On Wed, Nov 28, 2012 at 2:02 PM, Greg Snow <538...@gmail.com> wrote:

> Yes, I meant FAQ 7.21, must have stuttered in typing, but it is always
> good to read other FAQs while looking for a specific one.
>
> I did read your full description, though whether I fully understand or not
> is yet to be seen.
>
> It seems like a lot of what you want to do could be simplified by using
> the apply and sweep functions, or possibly by the aaply function from the
> plyr package.
>
> The apply function works on any dimension of arrays, for example a piece
> of code like  out <- apply(myarray, c(1,5,7), sum) will sum over all the
> dimensions except 1, 5, and 7 and will return a 3 dimensional array, then
> myarray2 <- sweep(myarray, c(1,5,7), out, FUN="/") will divide each element
> of the original array by the appropriate value of out.
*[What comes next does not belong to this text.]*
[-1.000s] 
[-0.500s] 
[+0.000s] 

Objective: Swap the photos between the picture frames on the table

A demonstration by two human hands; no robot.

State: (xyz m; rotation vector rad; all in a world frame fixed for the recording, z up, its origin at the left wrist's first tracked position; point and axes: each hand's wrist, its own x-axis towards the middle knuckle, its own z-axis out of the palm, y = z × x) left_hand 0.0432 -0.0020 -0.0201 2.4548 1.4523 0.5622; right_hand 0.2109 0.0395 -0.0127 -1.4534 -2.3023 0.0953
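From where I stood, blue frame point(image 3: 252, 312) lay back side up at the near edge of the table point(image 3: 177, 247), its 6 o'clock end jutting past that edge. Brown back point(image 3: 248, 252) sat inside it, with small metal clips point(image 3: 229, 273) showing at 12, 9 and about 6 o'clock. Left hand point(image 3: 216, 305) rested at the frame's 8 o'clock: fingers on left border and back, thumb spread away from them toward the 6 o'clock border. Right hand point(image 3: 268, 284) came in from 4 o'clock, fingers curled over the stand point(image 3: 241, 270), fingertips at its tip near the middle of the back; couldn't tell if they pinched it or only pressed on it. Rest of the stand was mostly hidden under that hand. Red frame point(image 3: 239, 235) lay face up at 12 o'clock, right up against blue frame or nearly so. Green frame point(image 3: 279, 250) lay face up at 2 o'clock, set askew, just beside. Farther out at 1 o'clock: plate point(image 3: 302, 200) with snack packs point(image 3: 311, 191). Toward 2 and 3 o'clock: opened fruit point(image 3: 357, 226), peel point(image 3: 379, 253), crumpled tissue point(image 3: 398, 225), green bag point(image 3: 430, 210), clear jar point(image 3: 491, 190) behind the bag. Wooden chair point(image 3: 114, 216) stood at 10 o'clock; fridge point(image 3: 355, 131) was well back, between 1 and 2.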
In this case running
> the apply again would give all 1's, but you could divide the out array by
> your target margins.  If you had 2 lists, the first has the vectors of
> margins to sum/sweep and the 2nd has your target margin arrays, then you
> could do a for loop passing the current elements of the lists to the
> correct place in the function calls.
>
> Here is some example code (but the forced margins probably don't make any
> sense):
>
> dims <- list( 1:2, c(1,3), 2:3 )
> margins <- list( 10*matrix(1:16, 4),
>  20*17/9*matrix(1:8, ncol=2),
> 20*17/9*matrix(1:8, ncol=2) )
>
> old <- array(0, c(4,4,2))
> new <- HairEyeColor
> i <- 0
> while( max(abs(old-new)) > 0.0000001 ) {
> i <- i + 1
> cat('Iteration ',i,'\n')
>  flush.console()
> if(i > 100) {
> cat('did not converge\n')
>  break
> }
>
> old <- new
>
>  for(j in seq_along(dims) ) {
> new <- sweep(new, dims[[j]],
> apply(new, dims[[j]], sum)/margins[[j]],
>  FUN="/")
> }
> }
>
>
> You might also want to look at the loglin function, as part of its
> computations it starts with a starting matrix/array (which by default is
> all 1's) then finds the array that has the same margins as the passed in
> table.  It probably uses an algorithm  similar to what you want to do.  If
> you can pass the appropriate pieces to loglin then it may compute what you
> want for you (and probably much quicker since it uses compiled code).
>
>
>
>
> On Tue, Nov 27, 2012 at 8:29 PM, andrewH <ahoer...@rprogress.org> wrote:
>
>> Dear Greg—
>>
>> You mean FAQ 7.21, not 7.22, correct? Though 7.12 also seems relevant.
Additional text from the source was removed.